5

587 32 8
                                    

À peine montée, ma collègue me fit redescendre jusqu'au parking où elle monta dans une voiture à l'effigie du journal. Je pris la place passager sans rien dire et elle démarra. Elle m'explique en route que nous allons couvrir un événement qui se déroule sur toute la journée. Pas de repas avec ma chérie donc, je préviens cette dernière par message alors que la conductrice me demande si j'avais des projets.

« Oui, répondis-je franchement, je devais déjeuner avec ma femme. »

Elle me regarde furtivement, voir si je déconne ou pas, je suis on ne peut plus sérieuse, elle reporte son attention sur la route en me disant qu'elle voit et me précise qu'à cet étage je pouvais oublier ce genre de projets. Comme de celui du reste de mes collègues, je me fiche de son avis sur mon homosexualité mais fus un peu triste de devoir quitter ma chérie pour toute une journée. Nous arrivons à l'endroit du reportage, elle gare sa voiture puis descend en vitesse.

« T'es timide ?

- Non pas spécialement.

- Bien. Pose des questions au gens. »

Je me dirige vers la fête et commence mon travail calmement. Je croise plusieurs fois ma partenaire collègue durant la matinée et alors que midi approche, elle me fait signe de la suivre. Nous mangeons ensemble à la buvette de la fête populaire que nous sommes venues couvrir. L'après-midi se passe comme la matinée et vers seize heures elle me dit qu'il faut rentrer au bureau, nous reprenons la route.

« C'est comme ça quasiment tous les jours, me dit-elle au bout d'un moment. Tu poses des questions, à l'organisateur, aux gens présents, tu rentres tôt au bureau, tu écris ton papier, journée finie. Compris ?

- Oui. »

Ce seront ses seules paroles de tout le chemin. De retour sur le parking du journal, je vis Mathilde qui m'attendait. Qu'il y ait des témoins ou pas, c'était toujours une joie de voir ma petite amie, à peine sortie de la voiture je lui saute dans les bras et nous nous embrassons. Je lui présente ma collègue, qu'elle salut à la hâte, puis je lui dis que je vais chercher mes affaires rapidement. Seulement, il y a deux étages de plus à monter, je suis à bout de souffle quand j'arrive. En redescendant, je vais doucement et reçois un message de Mathilde me demandant ce que je fais, d'une désagréable façon, je me presse un peu, plus par colère que par envie. Près de ma voiture, je la vois faire les cents pas, elle s'énerve pour rien, râle seule puis finit par me voir.

« C'est pas trop tôt, me dit-elle.

- Le temps de monter, je suis au cinquième maintenant.

- T'as pas oublié de faire la bise à Alex ?

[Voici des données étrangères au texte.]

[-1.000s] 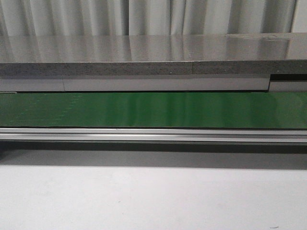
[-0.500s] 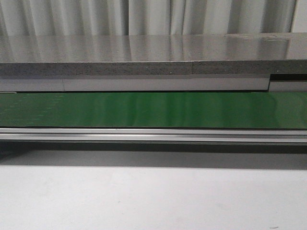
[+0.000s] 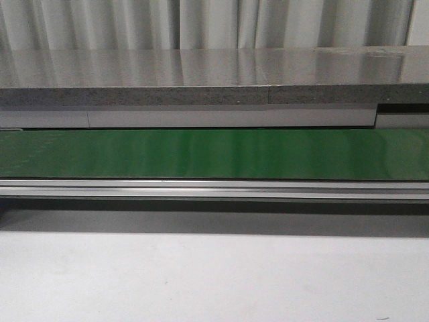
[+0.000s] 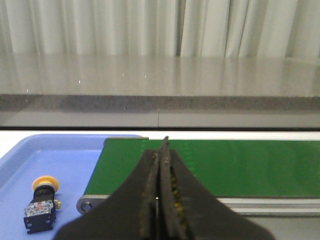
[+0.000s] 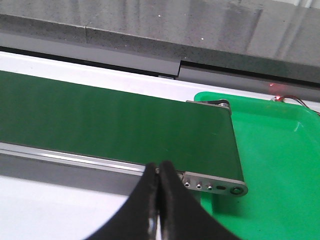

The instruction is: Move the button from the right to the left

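Neither gripper shows in the front view, only the green belt running across between a grey counter behind it and a white table in front. From the left wrist, the left gripper has its fingers pressed together on nothing, above the belt's end; the button lies on its side in the blue tray beside that end. From the right wrist, the right gripper is likewise closed and empty, near the belt's other end, where a green tray sits.
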`<state>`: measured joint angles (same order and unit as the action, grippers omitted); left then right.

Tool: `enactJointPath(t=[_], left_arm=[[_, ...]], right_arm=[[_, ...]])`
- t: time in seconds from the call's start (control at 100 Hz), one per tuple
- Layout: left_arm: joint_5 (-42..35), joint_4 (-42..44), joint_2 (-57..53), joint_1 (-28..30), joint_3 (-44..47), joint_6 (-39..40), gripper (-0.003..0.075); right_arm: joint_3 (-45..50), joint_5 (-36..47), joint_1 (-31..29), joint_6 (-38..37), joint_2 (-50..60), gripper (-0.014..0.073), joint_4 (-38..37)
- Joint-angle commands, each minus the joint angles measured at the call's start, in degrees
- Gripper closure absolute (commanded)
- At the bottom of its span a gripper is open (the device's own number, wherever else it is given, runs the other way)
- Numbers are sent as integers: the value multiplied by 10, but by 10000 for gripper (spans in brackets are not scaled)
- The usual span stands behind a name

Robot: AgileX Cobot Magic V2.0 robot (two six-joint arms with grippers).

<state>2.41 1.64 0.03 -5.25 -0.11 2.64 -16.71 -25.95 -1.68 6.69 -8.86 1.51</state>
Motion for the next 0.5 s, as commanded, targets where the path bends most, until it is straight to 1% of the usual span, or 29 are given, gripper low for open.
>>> enactJointPath(t=[0.0,0.02,0.08,0.49], left_arm=[[-45,1,-21,-3,27,7,741],[-32,1,-19,-3,26,7,741],[-27,1,-21,-3,26,7,741],[-28,1,-21,-2,26,7,741]], right_arm=[[-14,44,2,2,-6,652,-4],[-14,43,2,2,-6,652,-4],[-14,43,2,2,-7,652,-4],[-14,43,2,2,-7,652,-4]])
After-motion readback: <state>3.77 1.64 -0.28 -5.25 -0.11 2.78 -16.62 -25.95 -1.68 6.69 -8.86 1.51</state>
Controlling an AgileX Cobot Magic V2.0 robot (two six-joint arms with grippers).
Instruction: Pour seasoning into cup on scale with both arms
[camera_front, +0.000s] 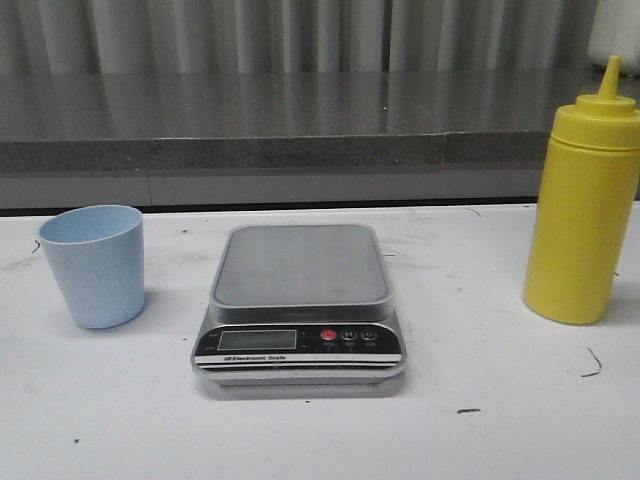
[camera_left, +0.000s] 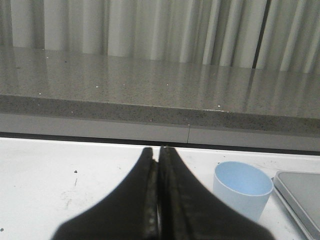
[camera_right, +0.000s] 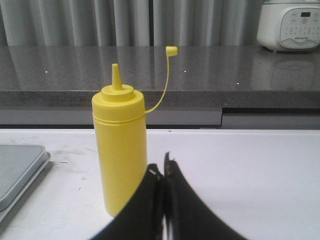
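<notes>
The scale (camera_front: 300, 265) sits in the middle of the white table with its grey platform bare and its black panel facing me. The pale blue cup (camera_front: 94, 264) stands upright on the table to its left, apart from it. The yellow seasoning bottle (camera_front: 584, 212) stands upright at the right; its tip cap hangs off on its thin tether. Neither gripper shows in the front view. In the left wrist view my left gripper (camera_left: 159, 150) is shut on nothing, short of the cup (camera_left: 242, 188). My right gripper (camera_right: 163, 164) is shut and empty, just in front of the bottle (camera_right: 120, 150).
A grey stone ledge (camera_front: 300, 120) runs along the back of the table (camera_front: 500, 420), with curtains behind it. A white rice cooker (camera_right: 291, 25) stands on the ledge at the far right. A corner of the scale (camera_left: 300, 192) lies beside the cup in the left wrist view.
</notes>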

- Ah merde ! Attends, j'y retourne. »

Je fais mine de faire demi tour.

« Non mais sérieux là Émilie !  Je casse une vitre pour m'asseoir ! »

Je me retourne et me dirige vers elle.

« Qui casse paie ! »

Je déverrouille la voiture, elle monte et ne dis rien. C'est encore pire que de l'entendre crier, elle ne fait que regarder la route et son comportement m'énerve. Je roule rapidement, elle m'en fait la remarque mais c'est à mon tour de l'ignorer. Nous revenons dans notre petite ville, je m'arrête mettre de l'essence, elle me propose de le faire pour moi, j'accepte. Tandis qu'elle branche la pompe et remplit le réservoir, je me demande d'où venait sa crise de jalousie. C'était bien la première fois qu'elle me faisait ce genre de reproche, voyait-elle ma collègue comme une menace ? Elle me fait sursauter en remontant dans la voiture, me rend ma carte bleue et me regarde fixement.

« Qu'est-ce qu'il y a ?

- Il faut qu'on parle, me dit-elle. Qu'on parle toutes les deux sérieusement. »

Il n'y avait qu'un endroit où l'on pouvait être assez tranquille pour se parler, chez moi. Je m'y dirige donc en me torturant l'esprit pour deviner de quoi voulait-elle me parler. Mille scénarios se sont déroulés dans ma tête alors que je me range près du muret.